While I do not have objection of the technical results obtained in this paper, I find that there are some general issues that need to be addressed.
1) The authors consider (small) temperatures, T\sim 1-5 MeV, because then the direct Urca threshold is apparent. However, from the text one gets an impression that these are maximum temperatures reached in neutron star mergers. As shown by several groups, the temperatures are not only moderately larger >10MeV where the results of this paper are not valid anymore but can even reach tens of MeV's.

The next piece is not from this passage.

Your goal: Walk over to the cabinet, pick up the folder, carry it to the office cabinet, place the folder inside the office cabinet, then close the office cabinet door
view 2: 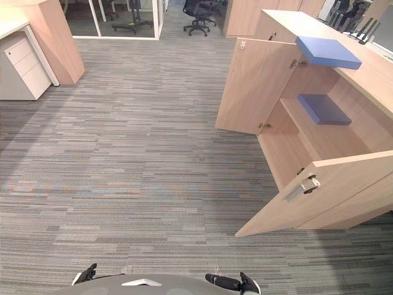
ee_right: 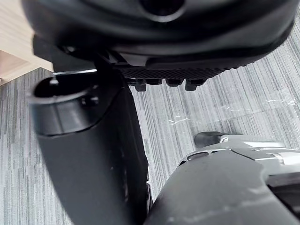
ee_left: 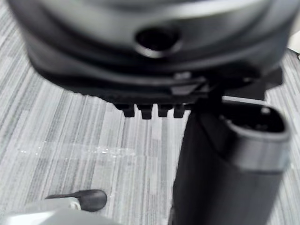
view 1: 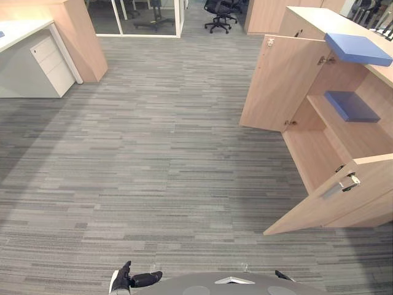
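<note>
**Though everything stands open, nothing is held**

Grey carpet point(view 1: 153, 160), woven in fine lengthwise stripes, covers the floor. At the right stands the pale wood-laminate office cabinet point(view 1: 356, 136), boxy and smooth. Its two flat doors are swung wide: the far door point(view 1: 279, 83) and the near door point(view 1: 334, 206), which bears a slim metal handle point(view 1: 339, 187). Across the room sit a white drawer pedestal point(view 1: 52, 64) beside a wooden desk panel and a black wheeled office chair point(view 1: 219, 12).

One flat rectangular blue folder point(view 1: 358, 49) lies on the cabinet's top at its front edge, above the opening. A second blue folder point(view 1: 351, 106) lies flat on the inner shelf.

Low at the near edge of the eye views are the dark left hand point(view 1: 126, 281), with its white thumb cover, and the dark right hand point(view 2: 236, 283). Their fingers are relaxed, grasping nothing — both folders lie well apart from them, ahead and to the right.
</note>
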`<state>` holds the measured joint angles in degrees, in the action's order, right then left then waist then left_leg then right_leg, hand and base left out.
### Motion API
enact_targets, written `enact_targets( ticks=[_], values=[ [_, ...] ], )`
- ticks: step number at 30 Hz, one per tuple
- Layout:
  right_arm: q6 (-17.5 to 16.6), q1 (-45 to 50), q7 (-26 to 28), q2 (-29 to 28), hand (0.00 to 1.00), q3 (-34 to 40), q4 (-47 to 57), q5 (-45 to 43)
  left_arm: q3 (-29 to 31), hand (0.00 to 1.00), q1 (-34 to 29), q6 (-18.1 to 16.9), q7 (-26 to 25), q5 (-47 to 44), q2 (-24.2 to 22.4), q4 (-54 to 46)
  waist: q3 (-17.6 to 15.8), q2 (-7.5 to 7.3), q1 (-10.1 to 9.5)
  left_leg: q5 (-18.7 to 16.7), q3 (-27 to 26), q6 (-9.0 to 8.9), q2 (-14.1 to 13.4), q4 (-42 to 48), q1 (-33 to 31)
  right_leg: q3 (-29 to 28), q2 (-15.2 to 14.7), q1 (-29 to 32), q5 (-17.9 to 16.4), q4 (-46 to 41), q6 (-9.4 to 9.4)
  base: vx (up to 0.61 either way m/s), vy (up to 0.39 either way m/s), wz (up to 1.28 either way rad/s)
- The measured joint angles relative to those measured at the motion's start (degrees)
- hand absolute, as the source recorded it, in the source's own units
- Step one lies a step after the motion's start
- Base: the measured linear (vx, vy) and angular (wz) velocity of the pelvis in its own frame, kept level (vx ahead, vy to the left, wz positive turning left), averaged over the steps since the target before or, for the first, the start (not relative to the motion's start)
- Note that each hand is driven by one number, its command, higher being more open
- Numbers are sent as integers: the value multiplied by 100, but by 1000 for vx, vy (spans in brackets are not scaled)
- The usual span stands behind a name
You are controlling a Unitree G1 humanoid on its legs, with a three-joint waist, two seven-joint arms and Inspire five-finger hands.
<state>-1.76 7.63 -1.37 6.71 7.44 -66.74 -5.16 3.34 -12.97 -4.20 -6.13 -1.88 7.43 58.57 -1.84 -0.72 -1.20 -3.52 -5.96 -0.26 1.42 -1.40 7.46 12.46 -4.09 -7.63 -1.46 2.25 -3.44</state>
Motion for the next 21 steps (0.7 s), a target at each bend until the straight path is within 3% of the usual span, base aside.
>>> enact_targets(
  ticks=[6, 21],
  values=[
    [12, -19, 65, -6, 100, 95, 0, 30, -10, 100, -2, -72, 84, -30, 1, -1, -37, 17, 6, 49, 5, -76, -12, -107, 46, 118, 4, -31, -15, 8, -163, -16, -22, 2],
    [5, -41, 23, -22, 100, 81, 5, 29, -150, 100, -1, -209, 3, 229, 56, -34, -95, -32, 10, 230, 9, -32, -5, -351, 90, 191, 19, 20, 46, 90, -70, -52, -19, 0]
  ],
)
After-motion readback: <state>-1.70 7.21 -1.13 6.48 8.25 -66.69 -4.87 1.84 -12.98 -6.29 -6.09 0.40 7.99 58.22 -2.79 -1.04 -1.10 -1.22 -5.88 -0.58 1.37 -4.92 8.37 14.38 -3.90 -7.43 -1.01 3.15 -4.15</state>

The authors can consult: Oeschlin et al . astro-ph/0611047 ; Baioitti-Rezzolla 1607.03540 ; Most et al. 1807.03684 ; Raithel et al. 2104.07226 . In addition, in ref. [1] the authors' list a statement appears "...and temperatures up to T ∼ 50 − 100 MeV in the remnant", with other relevant literature cited therein. The statements e.g. in the abstract, introduction, and section 2 need to reflect this more clearly. This also puts the choice of the title under question. One should at least add comments already in the introduction that this work does not establish that beta equilibrium is maintained in neutron star merger conditions.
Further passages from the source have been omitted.